• Prompt
A complete response lists each line of the data below that includes the word "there".

• Stored data
►
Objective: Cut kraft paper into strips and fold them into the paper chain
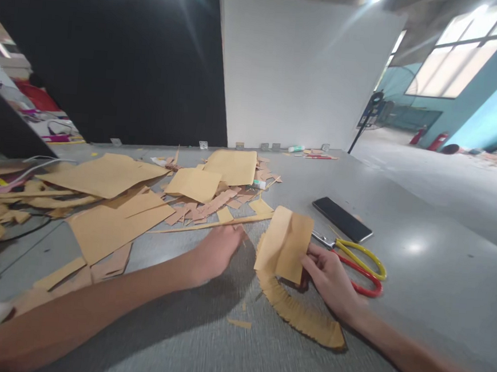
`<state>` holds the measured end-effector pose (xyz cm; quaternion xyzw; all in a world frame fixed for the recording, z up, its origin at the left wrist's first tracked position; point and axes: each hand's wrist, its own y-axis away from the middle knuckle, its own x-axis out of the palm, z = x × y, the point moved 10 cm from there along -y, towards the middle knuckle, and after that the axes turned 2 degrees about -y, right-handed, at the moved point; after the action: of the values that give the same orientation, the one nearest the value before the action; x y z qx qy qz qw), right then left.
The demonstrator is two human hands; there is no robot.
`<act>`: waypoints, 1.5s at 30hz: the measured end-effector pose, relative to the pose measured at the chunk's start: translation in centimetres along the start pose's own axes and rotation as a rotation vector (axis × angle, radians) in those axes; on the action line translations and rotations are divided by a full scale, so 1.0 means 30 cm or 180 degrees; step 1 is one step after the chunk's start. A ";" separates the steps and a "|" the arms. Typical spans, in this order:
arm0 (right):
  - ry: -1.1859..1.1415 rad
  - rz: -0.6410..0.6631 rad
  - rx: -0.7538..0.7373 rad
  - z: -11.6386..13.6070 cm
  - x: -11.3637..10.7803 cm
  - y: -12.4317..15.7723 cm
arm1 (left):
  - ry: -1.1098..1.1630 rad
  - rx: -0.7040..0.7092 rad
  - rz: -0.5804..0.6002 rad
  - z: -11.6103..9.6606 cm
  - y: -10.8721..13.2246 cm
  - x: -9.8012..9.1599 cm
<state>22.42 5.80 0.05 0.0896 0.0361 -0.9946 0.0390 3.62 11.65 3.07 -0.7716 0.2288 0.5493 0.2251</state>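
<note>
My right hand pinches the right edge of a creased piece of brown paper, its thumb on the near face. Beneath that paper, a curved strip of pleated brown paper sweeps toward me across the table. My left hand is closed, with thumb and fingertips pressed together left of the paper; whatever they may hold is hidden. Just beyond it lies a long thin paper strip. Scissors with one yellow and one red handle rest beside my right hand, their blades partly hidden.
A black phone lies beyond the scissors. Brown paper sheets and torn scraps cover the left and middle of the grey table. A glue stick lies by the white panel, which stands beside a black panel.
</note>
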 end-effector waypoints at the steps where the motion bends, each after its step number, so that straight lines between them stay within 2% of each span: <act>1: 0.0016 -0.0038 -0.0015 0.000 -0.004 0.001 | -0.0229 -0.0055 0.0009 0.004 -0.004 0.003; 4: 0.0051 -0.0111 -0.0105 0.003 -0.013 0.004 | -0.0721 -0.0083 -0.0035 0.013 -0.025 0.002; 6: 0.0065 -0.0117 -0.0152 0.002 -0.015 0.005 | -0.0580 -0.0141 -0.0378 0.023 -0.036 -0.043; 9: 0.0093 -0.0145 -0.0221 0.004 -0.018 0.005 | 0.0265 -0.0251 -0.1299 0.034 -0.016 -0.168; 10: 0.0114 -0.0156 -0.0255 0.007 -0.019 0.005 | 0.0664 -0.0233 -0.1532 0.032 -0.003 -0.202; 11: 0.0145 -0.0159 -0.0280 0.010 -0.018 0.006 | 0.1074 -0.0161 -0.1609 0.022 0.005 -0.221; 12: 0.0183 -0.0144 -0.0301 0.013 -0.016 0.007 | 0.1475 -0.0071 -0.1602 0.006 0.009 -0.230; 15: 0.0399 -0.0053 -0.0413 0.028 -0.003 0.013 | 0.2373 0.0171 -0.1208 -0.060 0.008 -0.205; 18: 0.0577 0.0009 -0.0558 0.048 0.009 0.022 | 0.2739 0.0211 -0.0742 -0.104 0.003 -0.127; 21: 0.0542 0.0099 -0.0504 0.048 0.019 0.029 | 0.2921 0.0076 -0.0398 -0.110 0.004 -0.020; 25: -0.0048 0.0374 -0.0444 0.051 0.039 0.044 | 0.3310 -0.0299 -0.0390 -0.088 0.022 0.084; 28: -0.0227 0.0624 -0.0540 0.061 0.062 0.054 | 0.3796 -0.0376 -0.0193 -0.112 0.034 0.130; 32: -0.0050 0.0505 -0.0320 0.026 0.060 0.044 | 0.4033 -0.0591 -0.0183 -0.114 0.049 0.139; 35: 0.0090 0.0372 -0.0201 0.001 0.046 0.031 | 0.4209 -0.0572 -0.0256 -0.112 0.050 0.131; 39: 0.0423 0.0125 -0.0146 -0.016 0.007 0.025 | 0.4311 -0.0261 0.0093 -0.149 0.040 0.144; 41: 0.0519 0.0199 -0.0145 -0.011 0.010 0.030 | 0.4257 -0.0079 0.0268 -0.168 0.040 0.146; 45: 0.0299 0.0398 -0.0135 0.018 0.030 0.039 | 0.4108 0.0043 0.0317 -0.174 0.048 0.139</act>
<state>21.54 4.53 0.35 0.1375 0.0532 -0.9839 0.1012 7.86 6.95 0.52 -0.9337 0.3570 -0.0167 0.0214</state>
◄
• Expected output
`<state>` holds the measured end-effector pose (xyz cm; quaternion xyzw; all in a world frame fixed for the recording, z up, its origin at the left wrist's first tracked position; point and axes: each hand's wrist, its own y-axis away from the middle knuckle, its own x-axis out of the palm, z = x × y, the point moved 10 cm from there along -y, towards the middle knuckle, and after that the axes turned 2 degrees about -y, right-handed, at the moved point; after the action: of the values that give the same orientation, the one nearest the value before the action; x y z qx qy qz qw), right then left.
The demonstrator is two human hands; there is no robot.

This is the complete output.